Oh look there's another one.


----------



## #BadNewsSanta (Sep 26, 2004)

Choke2Death said:


> Absolutely owned Punkeye the Crackhead. Very good write-up. Punk DREAMS that he could ever sell-out an arena in the same way most WWE Champions before him have.


Please tell me you're trolling, man. PLEASE!


----------



## CenaSux84 (Dec 17, 2012)

purple_gloves said:


> Shut up. Your making a fool of yourself.


Me a fool? Ha. Says the person who can't properly spell "You're"


----------



## Honey Bucket (Jul 3, 2012)

CenaSux84 said:


> Me a fool? Ha. Say's the person who can't properly spell "You're"


*Says


----------



## CenaSux84 (Dec 17, 2012)

THE MIGHTY KRANG said:


> *Says


Blame my shitty auto correct for that one.


----------



## silverspirit2001 (Dec 14, 2010)

Billy Graham...I thought he was a senile christian preacher?! Who should STFU. And is a racist homophobic stain on history.


----------



## Choke2Death (Jul 26, 2011)

Brye said:


> Only person in this thread/world that took it seriously. :lmao
> 
> Unless of course it's real to you too.


No, I'm just not deluding myself into believing this "HEZ A HEEL DAT PISSES PPL OFF" crap.


----------



## Brye (Jan 28, 2006)

Choke2Death said:


> No, I'm just not deluding myself into believing this "HEZ A HEEL DAT PISSES PPL OFF" crap.


Don't need to delude myself. I watch it the same way I'd watch any other television show.


----------



## purple_gloves (May 7, 2011)

Choke2Death said:


> No, I'm just not deluding myself into believing this "HEZ A HEEL DAT PISSES PPL OFF" crap.


Heels pissing people off! Fancy that.


----------



## Blommen (May 11, 2012)

This thread is a sparkling gem of idiocy. I shall bookmark it immediately.


----------



## Snothlisberger (Sep 26, 2011)

CenaSux84 said:


> Blame my shitty auto correct for that one.


lmao, in what world is "say's" a word. Go away troll


----------



## obby (May 19, 2009)

fpalm He's a heel. Heels say edgy things. Get over it.


----------



## Ham and Egger (Dec 13, 2005)

Punk working these legends like they're marks! :lmao


----------



## Chicago Warrior (Oct 18, 2010)

Punk working over the entire wrestling world.

unk


----------



## LongHessa (Dec 31, 2009)

LOLOLOL. Oh geeeeeeeezzzzz "its still real 2 me dam it"!!!!! Old legends are 2 shitty to have OPinions. Im 20 year oldz and think graham is CNIAL!!!!!!!!!!!!


----------



## MisterEvans (Dec 17, 2012)

Don't you just hate it when heels say disrespectful things about other people! It really, really upsets me to see Bruno Sammartino get insulted by a heel Champion! 

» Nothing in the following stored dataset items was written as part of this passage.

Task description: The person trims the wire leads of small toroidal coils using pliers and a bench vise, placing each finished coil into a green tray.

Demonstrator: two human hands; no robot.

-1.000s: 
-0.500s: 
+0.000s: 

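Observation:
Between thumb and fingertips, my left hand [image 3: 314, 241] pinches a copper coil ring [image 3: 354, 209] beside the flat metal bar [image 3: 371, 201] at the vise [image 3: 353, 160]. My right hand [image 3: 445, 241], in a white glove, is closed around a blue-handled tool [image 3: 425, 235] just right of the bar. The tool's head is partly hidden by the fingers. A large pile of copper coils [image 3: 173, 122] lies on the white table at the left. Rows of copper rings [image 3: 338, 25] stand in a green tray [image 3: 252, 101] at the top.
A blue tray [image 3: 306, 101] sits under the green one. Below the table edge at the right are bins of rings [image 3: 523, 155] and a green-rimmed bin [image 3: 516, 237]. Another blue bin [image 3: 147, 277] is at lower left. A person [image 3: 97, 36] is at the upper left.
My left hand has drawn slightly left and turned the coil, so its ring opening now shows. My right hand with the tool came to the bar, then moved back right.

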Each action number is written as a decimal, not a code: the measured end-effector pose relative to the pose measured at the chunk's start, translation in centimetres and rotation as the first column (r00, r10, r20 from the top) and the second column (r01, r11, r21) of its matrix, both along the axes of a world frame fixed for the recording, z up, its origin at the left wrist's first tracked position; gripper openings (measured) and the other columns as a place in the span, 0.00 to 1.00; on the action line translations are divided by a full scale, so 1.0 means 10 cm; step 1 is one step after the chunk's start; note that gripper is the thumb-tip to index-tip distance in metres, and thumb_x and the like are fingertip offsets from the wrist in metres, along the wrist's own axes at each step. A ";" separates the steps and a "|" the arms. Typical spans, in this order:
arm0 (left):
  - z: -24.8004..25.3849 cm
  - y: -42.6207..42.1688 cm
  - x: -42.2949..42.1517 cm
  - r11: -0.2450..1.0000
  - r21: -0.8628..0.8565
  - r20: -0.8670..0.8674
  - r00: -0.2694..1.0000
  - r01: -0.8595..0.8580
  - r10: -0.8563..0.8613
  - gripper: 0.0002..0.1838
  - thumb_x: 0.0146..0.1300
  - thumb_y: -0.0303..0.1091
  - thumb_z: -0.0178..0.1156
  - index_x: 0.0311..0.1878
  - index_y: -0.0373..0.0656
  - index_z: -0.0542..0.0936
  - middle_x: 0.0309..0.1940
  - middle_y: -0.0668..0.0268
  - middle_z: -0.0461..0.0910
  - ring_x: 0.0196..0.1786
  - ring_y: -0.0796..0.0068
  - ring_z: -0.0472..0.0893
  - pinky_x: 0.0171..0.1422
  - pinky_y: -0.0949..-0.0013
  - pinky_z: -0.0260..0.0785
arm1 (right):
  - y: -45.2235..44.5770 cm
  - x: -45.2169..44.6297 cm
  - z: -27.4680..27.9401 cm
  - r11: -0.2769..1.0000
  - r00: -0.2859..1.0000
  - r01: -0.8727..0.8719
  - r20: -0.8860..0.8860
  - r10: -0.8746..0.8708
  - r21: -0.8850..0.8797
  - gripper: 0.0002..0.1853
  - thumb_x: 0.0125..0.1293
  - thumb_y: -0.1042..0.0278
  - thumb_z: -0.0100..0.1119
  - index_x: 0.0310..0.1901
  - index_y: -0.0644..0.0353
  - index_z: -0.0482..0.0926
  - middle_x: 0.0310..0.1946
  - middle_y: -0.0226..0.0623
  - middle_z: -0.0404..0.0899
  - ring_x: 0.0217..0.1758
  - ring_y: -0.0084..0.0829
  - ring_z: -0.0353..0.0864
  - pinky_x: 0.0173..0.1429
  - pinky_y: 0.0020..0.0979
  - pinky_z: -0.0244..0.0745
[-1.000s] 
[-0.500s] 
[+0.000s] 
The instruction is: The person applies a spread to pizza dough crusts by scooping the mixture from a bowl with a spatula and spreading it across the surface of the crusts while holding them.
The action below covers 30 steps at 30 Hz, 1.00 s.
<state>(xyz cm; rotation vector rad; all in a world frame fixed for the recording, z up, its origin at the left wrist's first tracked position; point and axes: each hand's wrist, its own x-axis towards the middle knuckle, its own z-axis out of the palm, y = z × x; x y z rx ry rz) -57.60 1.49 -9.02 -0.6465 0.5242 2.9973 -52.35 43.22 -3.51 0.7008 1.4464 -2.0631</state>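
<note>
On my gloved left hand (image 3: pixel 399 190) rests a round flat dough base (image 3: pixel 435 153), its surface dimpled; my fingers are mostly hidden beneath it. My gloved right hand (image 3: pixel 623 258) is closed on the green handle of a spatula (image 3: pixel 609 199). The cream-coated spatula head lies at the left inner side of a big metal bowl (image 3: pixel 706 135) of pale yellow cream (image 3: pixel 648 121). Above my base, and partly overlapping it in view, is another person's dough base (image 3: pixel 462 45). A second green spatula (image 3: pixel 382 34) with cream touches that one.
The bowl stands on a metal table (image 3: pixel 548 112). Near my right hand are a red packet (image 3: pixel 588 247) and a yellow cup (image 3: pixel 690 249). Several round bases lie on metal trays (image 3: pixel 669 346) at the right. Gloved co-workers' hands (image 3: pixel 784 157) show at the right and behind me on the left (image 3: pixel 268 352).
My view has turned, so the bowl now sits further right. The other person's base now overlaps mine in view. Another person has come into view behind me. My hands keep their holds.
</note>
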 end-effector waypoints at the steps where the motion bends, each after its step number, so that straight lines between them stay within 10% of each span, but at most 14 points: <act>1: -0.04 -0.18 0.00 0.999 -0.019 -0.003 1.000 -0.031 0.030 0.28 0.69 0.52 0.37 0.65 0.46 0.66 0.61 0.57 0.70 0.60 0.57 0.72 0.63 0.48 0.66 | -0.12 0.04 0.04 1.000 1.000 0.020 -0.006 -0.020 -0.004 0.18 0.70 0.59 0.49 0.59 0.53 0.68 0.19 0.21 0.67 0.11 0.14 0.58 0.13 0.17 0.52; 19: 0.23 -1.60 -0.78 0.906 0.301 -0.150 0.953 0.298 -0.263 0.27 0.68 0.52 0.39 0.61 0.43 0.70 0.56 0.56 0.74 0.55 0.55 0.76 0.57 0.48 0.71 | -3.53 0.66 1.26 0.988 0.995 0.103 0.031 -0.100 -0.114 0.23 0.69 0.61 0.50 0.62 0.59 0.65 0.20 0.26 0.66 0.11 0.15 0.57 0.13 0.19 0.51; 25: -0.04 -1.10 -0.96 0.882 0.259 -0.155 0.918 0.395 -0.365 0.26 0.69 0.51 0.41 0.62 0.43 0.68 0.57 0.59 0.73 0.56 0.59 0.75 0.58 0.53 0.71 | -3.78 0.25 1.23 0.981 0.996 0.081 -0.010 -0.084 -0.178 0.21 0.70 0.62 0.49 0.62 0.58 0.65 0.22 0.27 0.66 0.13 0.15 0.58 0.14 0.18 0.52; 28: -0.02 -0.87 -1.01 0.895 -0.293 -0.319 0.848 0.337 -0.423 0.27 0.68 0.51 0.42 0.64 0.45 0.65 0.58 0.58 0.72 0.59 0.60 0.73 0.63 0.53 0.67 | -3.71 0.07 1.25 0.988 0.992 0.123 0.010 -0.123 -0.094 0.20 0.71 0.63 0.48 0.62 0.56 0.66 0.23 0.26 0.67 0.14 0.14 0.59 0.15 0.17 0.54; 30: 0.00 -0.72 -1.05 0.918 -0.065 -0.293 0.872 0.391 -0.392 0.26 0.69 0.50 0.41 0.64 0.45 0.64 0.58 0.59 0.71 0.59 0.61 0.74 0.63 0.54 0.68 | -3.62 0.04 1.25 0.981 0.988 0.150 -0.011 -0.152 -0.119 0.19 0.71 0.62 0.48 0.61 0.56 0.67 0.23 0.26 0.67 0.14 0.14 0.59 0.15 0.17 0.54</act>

In all seriousness though, I didn't see this big of a reaction when Paul Heyman faked a heart attack in the middle of the ring? Or Jericho's alcoholic angle on Punk? 

There probably was some distaste to the above, but I can't remember seeing any former WWE Stars go ape shit in an interview about it?


----------



## swagger_ROCKS (Jun 5, 2010)

He's angry at that, but not mad that Punk insulted the King's near death experience? MUST BE A WORK!!!!


----------



## TheF1BOB (Aug 12, 2011)

Fucking hell, you think he was 10 years old.

Sad.


----------



## KeepinItReal (Dec 3, 2012)

Lol Punk's precious indy buddies? He grew up a WWE fan, and has been in WWE longer than he was in ROH (let alone been on many, many, more WWE cards).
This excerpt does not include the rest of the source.